Grant Branton, a patient who has opted for science-based treatment in the thoughful documentary The Cancer Conflict.
This compassionate but clear-eyed documentary by Australian filmmaker Thomas Meadmore immediately makes clear that their choices are not remotely comparable: research shows that patients who seek alternative cancer therapy greatly increase their risk of death.
Filmed over eight years, The Cancer Conflict is a powerful piece of work – and emotionally harrowing, as Grant’s and Surinder’s ordeals grow ever more excruciating. But the film’s greatest value is in the way it plainly illuminates many of the misconceptions and seductive fallacies that lead people to reject effective treatments in favour of useless ones.
In that regard it’s an important primer – so many of us were never equipped with the basic knowledge and critical-thinking skills we need in such situations. But Meadmore is also deeply empathetic and understanding when it comes to the complex emotional factors that influence people’s decision-making – and to the experiences of those caring for a loved one who has cancer. An absolute must-see.

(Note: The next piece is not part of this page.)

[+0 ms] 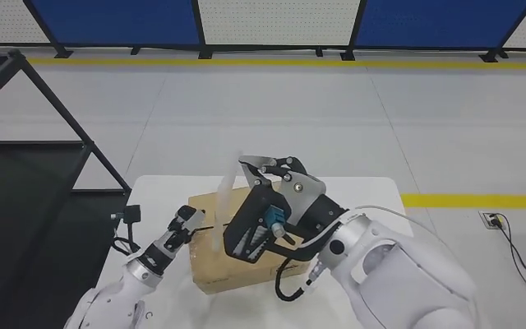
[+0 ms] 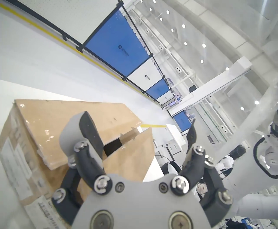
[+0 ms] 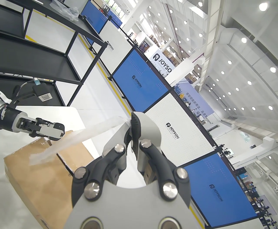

Shipwreck Hunters Australia
Disney+
Diving enthusiasts discover long-lost shipwrecks off the West Australian coast in Shipwreck Hunters Australia.Credit:Disney+
This agreeably low-key series has a bunch of diving-enthusiast friends discovering long-lost shipwrecks off the West Australian coast. The first episode is a doozy: they find the wreck of the Glenbank, a 73-metre steel-hulled sailing ship lost in a cyclone in 1911. It’s hard to say what’s more amazing – the footage of the wreck teeming with a riot of marine life, or the story of the ship’s sole survivor, who fought off a shark in the middle of the cyclone before being rescued from a desert island.
From Scratch
Netflix, from Friday
Eugenio Mastrandrea and Zoe Saldana in the romantic drama From Scratch.Credit:Jessica Brooks/Netflix
Zoe Saldana stars in this engrossing limited series based on the memoir by American writer Tembi Locke. When college student Amy (Saldana) arrives in Florence on an arts exchange program, she finds a wonderfully picturesque and romantic city full of handsome, sophisticated Italian men who want to be with her. Over the course of eight episodes, what looks like a simple holiday romance becomes a decade-long love story marked by wrenching grief and eventual rebirth. One for anyone who has loved, lost and learnt to live again.
The Circus
Stan*, new episodes Mondays
John Heilemann in the political reportage series The Circus.Credit:Showtime/AP
The Circus’ up-to-the-minute, access-all-areas coverage of American politics remains as compelling and illuminating as ever. With journalist John Heilemann and the rest of the team fanning out across the US ahead of next month’s midterm elections, the latest episodes have provided keen insights into how the Supreme Court’s overturning of Roe v. Wade has sparked a surprising Democratic resurgence in some Republican strongholds, and at how “election-denier” Republicans are working to take over posts overseeing elections in the crucial state of Arizona.
Janis: Little Girl Blue
Docplay, Stan
Janis Joplin and Big Brother and the Holding Company in San Francisco on New Year’s Day, 1967. Credit:Getty Images
Oscar-nominated documentarian Amy Berg (Deliver Us from Evil), paints a heartbreaking portrait of Janis Joplin in a film that simultaneously underlines her incredible talent and power as a performer and the desperate desire for acceptance, approval and, eventually, fame that tormented her in the drug-racked years leading up to her death from a heroin overdose at age 27. Interviews with old bandmates, friends and lovers give the documentary a tangible intimacy as it reveals the shy vulnerability behind the enormous voice.
* Stan is owned by Nine, the owner of this masthead.